# First Night



## kimmyjane84

My marriage broke up this evening :-( Found out hubby of 4 years is seeing someone else! someone else = My friend of 15+ years.....

Things have not been fantastic between us for some time, but this is the last thing I expected :-(

This is my first night as a very newly single mum - HELP!!! I have no idea what to say to people, what to do , who I need to inform (benefits, nursery/playgroup etc). I am at a total loss and have no idea where to turn. ANY advice welcome, as I just don't have a clue.

My parents, brother and 1 friend know what has happened and that is it... Apart from post on here, of course.

My kids are 31.5 months (Harry) and 15 months (Jessica) - What do I tell Harry when he asks for daddy? What do I tell staff at his nursery in the morning?

It's 1:20am (UK) and I have been trying to sleep since 11:30pm. Every part of my body aches!

Just needed to rant - Sorry.

Hubby (what do I call him now?) left tonight and is collecting remainder of belongings at weekend - Should kids be at home when he comes?

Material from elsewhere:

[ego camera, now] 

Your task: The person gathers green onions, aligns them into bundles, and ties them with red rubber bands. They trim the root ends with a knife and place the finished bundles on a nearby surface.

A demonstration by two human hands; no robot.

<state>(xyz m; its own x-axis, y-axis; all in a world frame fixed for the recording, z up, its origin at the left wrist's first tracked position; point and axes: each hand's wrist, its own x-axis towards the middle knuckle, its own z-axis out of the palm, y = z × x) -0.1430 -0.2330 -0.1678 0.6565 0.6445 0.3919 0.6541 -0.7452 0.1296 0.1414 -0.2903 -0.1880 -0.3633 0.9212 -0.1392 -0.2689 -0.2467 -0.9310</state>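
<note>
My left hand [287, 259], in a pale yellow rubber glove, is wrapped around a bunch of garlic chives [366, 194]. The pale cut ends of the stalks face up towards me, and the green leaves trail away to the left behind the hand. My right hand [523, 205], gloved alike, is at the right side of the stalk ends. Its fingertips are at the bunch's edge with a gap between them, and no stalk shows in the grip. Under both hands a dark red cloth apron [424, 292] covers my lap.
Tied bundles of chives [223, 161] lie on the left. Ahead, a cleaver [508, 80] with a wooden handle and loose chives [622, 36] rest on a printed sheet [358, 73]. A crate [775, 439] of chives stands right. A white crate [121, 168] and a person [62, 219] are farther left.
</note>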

Any help and/or advice welcome.

EDIT..... Anyone on here who knows me personally - Please no comments on Facebook etc as not sure when to start telling people xx


----------



## creatingpeace

:hug:

survivinginfidelity.com is a great site!

I am so sorry you are going through this. Very horrible. You will be ok!!!!


----------



## toddlerandpip

So sorry to hear this. My husband walked out on me tonight too because he'd had enough of my expectations! He doesn't deal with anything







So sorry to hear this. My husband walked out on me tonight too. No infidelity, just his refusal to deal with anything and he decided he'd had enough of me. I have a 16 month old and am pregnant (17 weeks). I can't sleep either. I think it's 4.30am.


----------



## xJG30

:hugs:


----------



## v2007

What a swine and she is a bitch. 

I am so sorry chick. 

:hugs:

Call your local JobCentre and thy will help you. 

V xxx


----------



## whoops

:hugs: to both you and toddlerandpip


----------



## bumpysam

I had this 3 weeks ago. We'd only been married 11 months. We began an affair with a friend whilst I was 7 months pregnant. I felt the same as you- couldn't eat or sleep for a couple of weeks. I went to my dads for support, I think you may need to do the same if you can? It's now been over 3 weeks and I'm beginning to start my new life, with good days and bad. Each day will get a little easier and you'll be surprised at how you cope, usually on auto pilot! 
Talk to your doctor, I got free counselling which is helping. Find put about working tax credit and child tax credit to help financially. Speak to CAB, they're really helpful. 
Keep talking and posting on here if you need to. 
PM me anytime if you want of need a chat.
Keep strong, I promise it'll get better.
Xx


----------



## Fraggles

I wasn't married but im now a year into being single after infidelity feel free to pm me if you ever need to chat :hugs:


----------



## Kacie

Same as you fraggles.. One year tomorrow is the anniversary of when i found out that my fiance of 8 years was cheating on me so I left with my (then 6wk old) daughter. 

It does get better but do expect the down days and lean on friends and family.. that is what they are there for.

I am so sorry you are going through this. BnB is a great place to rant and rave and it got me through a lot in the beginning.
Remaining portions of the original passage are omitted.